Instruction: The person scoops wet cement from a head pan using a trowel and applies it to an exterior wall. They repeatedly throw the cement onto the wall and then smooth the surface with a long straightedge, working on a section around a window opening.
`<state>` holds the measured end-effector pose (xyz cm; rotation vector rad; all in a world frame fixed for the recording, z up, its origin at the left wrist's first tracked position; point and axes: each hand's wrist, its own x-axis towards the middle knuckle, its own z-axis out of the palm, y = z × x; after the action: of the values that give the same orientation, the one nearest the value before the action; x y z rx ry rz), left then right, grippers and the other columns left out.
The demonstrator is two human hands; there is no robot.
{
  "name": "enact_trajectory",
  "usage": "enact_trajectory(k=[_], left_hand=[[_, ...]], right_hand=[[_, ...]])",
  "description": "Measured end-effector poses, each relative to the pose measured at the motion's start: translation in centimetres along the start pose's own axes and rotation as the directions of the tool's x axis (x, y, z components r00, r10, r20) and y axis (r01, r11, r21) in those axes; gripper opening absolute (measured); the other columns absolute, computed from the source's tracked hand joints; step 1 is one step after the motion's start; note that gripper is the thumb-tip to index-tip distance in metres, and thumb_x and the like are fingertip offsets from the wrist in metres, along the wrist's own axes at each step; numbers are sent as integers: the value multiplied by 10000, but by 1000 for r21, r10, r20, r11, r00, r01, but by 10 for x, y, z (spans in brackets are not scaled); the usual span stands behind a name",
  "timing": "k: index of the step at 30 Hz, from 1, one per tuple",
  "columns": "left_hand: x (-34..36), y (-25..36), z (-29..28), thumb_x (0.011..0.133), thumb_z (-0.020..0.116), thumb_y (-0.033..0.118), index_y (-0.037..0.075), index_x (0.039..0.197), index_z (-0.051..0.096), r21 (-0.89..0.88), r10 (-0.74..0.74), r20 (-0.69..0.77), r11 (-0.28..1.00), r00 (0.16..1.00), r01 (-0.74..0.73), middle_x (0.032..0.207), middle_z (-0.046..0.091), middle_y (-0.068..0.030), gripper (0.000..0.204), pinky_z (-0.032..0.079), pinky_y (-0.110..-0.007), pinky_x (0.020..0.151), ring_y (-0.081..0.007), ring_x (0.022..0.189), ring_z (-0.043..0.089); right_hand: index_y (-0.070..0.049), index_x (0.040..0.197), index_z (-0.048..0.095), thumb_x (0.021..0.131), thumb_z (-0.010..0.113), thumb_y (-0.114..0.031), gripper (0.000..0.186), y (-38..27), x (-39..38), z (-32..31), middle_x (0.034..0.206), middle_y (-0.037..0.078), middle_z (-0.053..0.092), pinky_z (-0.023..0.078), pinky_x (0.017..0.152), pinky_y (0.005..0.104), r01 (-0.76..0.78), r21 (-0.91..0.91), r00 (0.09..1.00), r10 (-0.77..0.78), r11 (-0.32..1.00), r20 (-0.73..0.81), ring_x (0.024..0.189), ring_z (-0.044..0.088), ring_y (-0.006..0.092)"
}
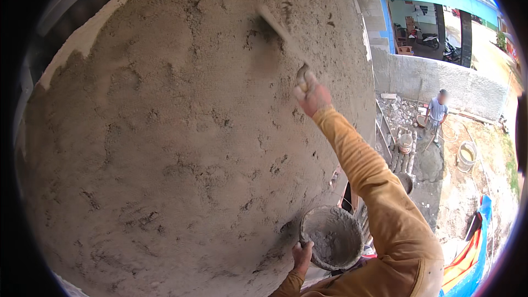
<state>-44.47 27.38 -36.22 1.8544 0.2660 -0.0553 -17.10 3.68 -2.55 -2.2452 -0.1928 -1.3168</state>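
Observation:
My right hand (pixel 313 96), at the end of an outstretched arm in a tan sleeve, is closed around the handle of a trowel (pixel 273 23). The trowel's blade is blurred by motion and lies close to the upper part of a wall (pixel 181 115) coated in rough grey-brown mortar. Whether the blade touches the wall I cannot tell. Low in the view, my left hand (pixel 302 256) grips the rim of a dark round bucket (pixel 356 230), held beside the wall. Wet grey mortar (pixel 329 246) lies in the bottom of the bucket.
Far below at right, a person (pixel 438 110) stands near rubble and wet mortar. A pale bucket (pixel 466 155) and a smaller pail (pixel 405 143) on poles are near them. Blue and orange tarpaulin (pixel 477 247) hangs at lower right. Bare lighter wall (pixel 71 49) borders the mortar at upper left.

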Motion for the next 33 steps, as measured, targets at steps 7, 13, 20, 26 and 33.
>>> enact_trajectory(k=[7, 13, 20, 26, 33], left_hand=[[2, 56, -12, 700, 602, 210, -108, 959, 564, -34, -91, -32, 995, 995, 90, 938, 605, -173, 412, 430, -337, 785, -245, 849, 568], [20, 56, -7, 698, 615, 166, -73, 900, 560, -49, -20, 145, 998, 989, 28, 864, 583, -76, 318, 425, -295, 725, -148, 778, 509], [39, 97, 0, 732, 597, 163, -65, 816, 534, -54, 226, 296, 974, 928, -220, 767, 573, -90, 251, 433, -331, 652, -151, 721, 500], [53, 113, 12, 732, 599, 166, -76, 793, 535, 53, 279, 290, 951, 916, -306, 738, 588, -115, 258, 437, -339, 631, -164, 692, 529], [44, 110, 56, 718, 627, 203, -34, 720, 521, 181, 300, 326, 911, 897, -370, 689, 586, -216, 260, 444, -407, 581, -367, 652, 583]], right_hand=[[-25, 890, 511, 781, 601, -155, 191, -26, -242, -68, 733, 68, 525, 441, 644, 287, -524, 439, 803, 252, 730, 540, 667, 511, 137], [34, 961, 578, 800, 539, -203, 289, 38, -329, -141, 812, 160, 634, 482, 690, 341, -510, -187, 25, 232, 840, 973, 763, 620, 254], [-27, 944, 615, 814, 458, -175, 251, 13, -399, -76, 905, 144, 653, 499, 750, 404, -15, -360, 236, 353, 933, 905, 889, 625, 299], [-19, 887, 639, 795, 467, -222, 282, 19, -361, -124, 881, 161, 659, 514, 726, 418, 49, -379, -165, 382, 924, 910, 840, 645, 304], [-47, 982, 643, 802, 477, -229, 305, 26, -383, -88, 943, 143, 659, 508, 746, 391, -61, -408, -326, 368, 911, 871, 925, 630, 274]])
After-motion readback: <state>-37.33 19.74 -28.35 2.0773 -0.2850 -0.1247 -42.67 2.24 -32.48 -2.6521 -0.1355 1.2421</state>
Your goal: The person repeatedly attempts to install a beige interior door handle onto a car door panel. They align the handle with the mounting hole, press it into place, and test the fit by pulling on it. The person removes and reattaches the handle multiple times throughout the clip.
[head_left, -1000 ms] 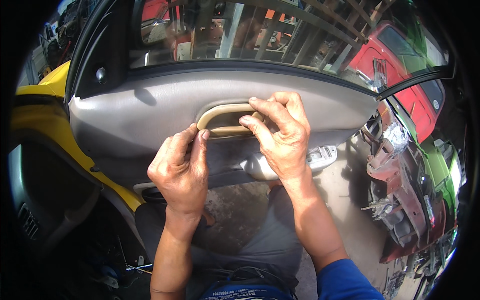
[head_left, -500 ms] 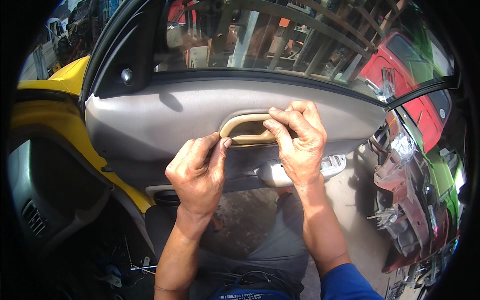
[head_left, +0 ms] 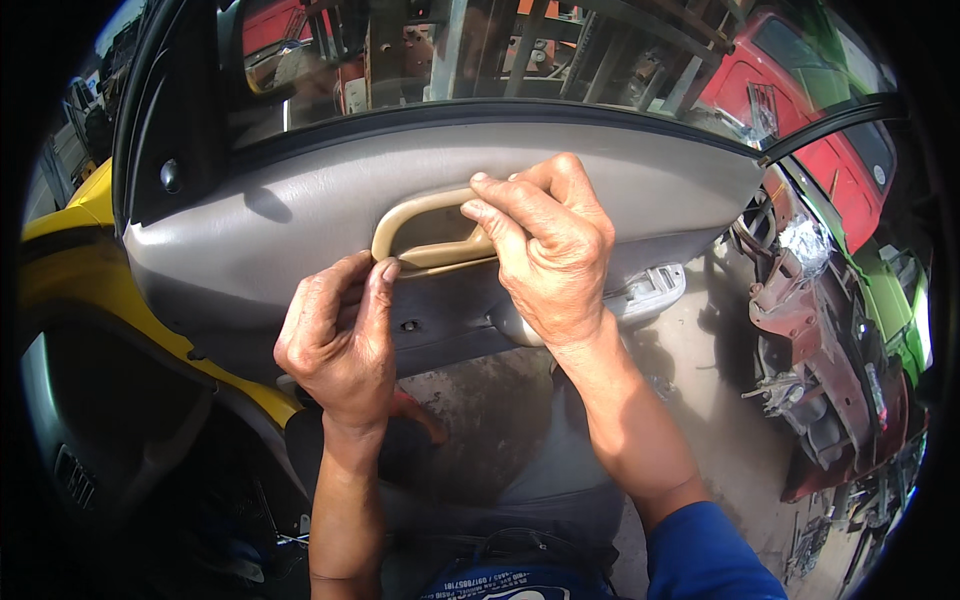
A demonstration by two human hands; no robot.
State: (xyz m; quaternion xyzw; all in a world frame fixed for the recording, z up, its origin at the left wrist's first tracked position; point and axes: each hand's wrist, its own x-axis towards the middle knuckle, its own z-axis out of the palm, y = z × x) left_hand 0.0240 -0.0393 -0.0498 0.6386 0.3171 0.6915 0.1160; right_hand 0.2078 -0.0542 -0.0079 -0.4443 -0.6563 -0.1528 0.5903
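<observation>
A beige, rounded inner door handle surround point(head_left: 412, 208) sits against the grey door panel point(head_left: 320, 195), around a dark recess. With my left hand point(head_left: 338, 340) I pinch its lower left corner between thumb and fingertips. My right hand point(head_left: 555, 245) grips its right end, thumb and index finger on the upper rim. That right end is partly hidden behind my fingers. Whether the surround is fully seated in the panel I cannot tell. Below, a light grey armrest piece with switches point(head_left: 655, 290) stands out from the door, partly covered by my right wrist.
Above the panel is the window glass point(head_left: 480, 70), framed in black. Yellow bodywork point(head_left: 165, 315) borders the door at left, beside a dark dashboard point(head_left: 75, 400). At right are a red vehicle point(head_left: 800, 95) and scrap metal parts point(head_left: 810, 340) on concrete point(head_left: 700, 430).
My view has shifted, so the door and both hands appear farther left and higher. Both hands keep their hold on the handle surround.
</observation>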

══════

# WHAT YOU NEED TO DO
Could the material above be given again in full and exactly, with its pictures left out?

# SOLUTION BELOW
Instruction: The person scoops wet cement from a head pan using a trowel and applies it to an exterior wall. They repeatedly throw the cement onto the wall and then smooth the surface with a long straightedge, working on a section around a window opening.
`<state>` holds the measured end-effector pose (xyz cm; rotation vector rad; all in a world frame fixed for the recording, z up, its origin at the left wrist's first tracked position; point and axes: each hand's wrist, its own x-axis towards the middle knuckle, its own z-axis out of the palm, y = z × x; after the action: of the values that give the same orientation, the one nearest the value before the action; x y z rx ry rz), left then right, grippers and the other columns left out.
The demonstrator is two human hands; there is no robot.
{
  "name": "enact_trajectory",
  "usage": "enact_trajectory(k=[_], left_hand=[[_, ...]], right_hand=[[_, ...]])",
  "description": "Measured end-effector poses, each relative to the pose measured at the motion's start: translation in centimetres along the start pose's own axes and rotation as the directions of the tool's x axis (x, y, z components r00, r10, r20) and y axis (r01, r11, r21) in those axes; gripper opening absolute (measured); the other columns absolute, computed from the source's tracked hand joints; step 1 is one step after the motion's start; note that gripper is the thumb-tip to index-tip distance in metres, and thumb_x and the like are fingertip offsets from the wrist in metres, along the wrist's own axes at each step; numbers are sent as integers: the value multiplied by 10000, but by 1000 for r21, r10, r20, r11, r00, r01, but by 10 for x, y, z (spans in brackets are not scaled); the usual span stands behind a name",
  "timing": "k: index of the step at 30 Hz, from 1, one per tuple",
  "columns": "left_hand: x (-34..36), y (-25..36), z (-29..28), thumb_x (0.011..0.133), thumb_z (-0.020..0.116), thumb_y (-0.033..0.118), index_y (-0.037..0.075), index_x (0.039..0.197), index_z (-0.051..0.096), r21 (-0.89..0.88), r10 (-0.74..0.74), r20 (-0.69..0.77), r11 (-0.28..1.00), r00 (0.16..1.00), r01 (-0.74..0.73), middle_x (0.032..0.207), middle_z (-0.046..0.091), middle_y (-0.068..0.030), gripper (0.000..0.204), pinky_z (-0.032..0.079), pinky_y (-0.110..-0.007), pinky_x (0.020..0.151), ring_y (-0.081..0.007), ring_x (0.022..0.189), ring_z (-0.043..0.089); right_hand: index_y (-0.070..0.049), index_x (0.040..0.197), index_z (-0.048..0.095), thumb_x (0.021..0.131), thumb_z (-0.010..0.113), thumb_y (-0.114..0.031), gripper (0.000..0.186), y (-38..27), x (-39..38), z (-32..31), middle_x (0.034..0.206), middle_y (-0.037..0.078), middle_z (-0.053..0.092), pinky_z (-0.023..0.078), pinky_x (0.017..0.152), pinky_y (0.005..0.104), r01 (-0.76..0.78), r21 (-0.91..0.91), r00 (0.09..1.00), r10 (-0.77..0.78), r11 (-0.32..1.00), r20 (-0.73..0.81), ring_x (0.024..0.189), ring_z (-0.044..0.088), ring_y (-0.006..0.092)"
}
<state>-44.47 27.38 -36.22 1.8544 0.2660 -0.0553 -17.10 3.68 -2.55 -2.2452 -0.1928 -1.3168</state>
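Observation:
My right hand (pixel 313 96), at the end of an outstretched arm in a tan sleeve, is closed around the handle of a trowel (pixel 273 23). The trowel's blade is blurred by motion and lies close to the upper part of a wall (pixel 181 115) coated in rough grey-brown mortar. Whether the blade touches the wall I cannot tell. Low in the view, my left hand (pixel 302 256) grips the rim of a dark round bucket (pixel 356 230), held beside the wall. Wet grey mortar (pixel 329 246) lies in the bottom of the bucket.
Far below at right, a person (pixel 438 110) stands near rubble and wet mortar. A pale bucket (pixel 466 155) and a smaller pail (pixel 405 143) on poles are near them. Blue and orange tarpaulin (pixel 477 247) hangs at lower right. Bare lighter wall (pixel 71 49) borders the mortar at upper left.
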
Motion for the next 33 steps, as measured, targets at steps 7, 13, 20, 26 and 33.
>>> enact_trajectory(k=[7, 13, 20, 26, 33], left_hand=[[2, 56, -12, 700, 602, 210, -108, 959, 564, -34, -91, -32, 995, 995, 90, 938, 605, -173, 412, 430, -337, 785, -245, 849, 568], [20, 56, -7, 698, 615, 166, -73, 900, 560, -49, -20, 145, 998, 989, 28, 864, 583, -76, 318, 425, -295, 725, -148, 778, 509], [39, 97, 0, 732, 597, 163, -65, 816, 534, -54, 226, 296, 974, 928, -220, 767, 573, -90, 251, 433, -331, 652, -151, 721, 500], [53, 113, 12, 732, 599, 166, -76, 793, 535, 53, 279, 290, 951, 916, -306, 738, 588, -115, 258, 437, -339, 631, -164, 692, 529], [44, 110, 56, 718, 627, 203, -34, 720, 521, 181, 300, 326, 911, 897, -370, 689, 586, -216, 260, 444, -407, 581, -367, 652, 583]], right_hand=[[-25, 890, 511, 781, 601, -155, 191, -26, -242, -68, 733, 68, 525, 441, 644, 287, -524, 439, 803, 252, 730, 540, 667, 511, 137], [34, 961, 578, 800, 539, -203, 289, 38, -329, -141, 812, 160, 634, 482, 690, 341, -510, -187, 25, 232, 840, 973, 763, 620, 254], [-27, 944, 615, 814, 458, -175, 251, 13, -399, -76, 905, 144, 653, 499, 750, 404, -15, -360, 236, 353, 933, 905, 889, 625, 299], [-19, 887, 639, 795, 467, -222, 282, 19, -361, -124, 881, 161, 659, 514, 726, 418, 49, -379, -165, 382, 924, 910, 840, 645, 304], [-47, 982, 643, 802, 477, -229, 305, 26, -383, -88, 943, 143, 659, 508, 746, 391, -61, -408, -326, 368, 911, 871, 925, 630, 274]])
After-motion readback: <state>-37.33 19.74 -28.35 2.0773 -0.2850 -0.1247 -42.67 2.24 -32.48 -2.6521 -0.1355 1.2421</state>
Your goal: The person repeatedly attempts to install a beige interior door handle onto a car door panel. They align the handle with the mounting hole, press it into place, and test the fit by pulling on it. The person removes and reattaches the handle multiple times throughout the clip.
[head_left, -1000 ms] 
[head_left, -500 ms] 
[head_left, +0 ms] 
A demonstration by two human hands; no robot.
State: (xyz m; quaternion xyzw; all in a world frame fixed for the recording, z up, its origin at the left wrist's first tracked position; point and axes: each hand's wrist, its own x-axis towards the middle knuckle, its own z-axis out of the palm, y = z × x) left_hand 0.0240 -0.0393 -0.0498 0.6386 0.3171 0.6915 0.1160; right_hand 0.2078 -0.0542 -0.0079 -0.4443 -0.6563 -0.1528 0.5903
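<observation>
A beige, rounded inner door handle surround point(head_left: 412, 208) sits against the grey door panel point(head_left: 320, 195), around a dark recess. With my left hand point(head_left: 338, 340) I pinch its lower left corner between thumb and fingertips. My right hand point(head_left: 555, 245) grips its right end, thumb and index finger on the upper rim. That right end is partly hidden behind my fingers. Whether the surround is fully seated in the panel I cannot tell. Below, a light grey armrest piece with switches point(head_left: 655, 290) stands out from the door, partly covered by my right wrist.
Above the panel is the window glass point(head_left: 480, 70), framed in black. Yellow bodywork point(head_left: 165, 315) borders the door at left, beside a dark dashboard point(head_left: 75, 400). At right are a red vehicle point(head_left: 800, 95) and scrap metal parts point(head_left: 810, 340) on concrete point(head_left: 700, 430).
My view has shifted, so the door and both hands appear farther left and higher. Both hands keep their hold on the handle surround.
</observation>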

No other output belongs to this answer.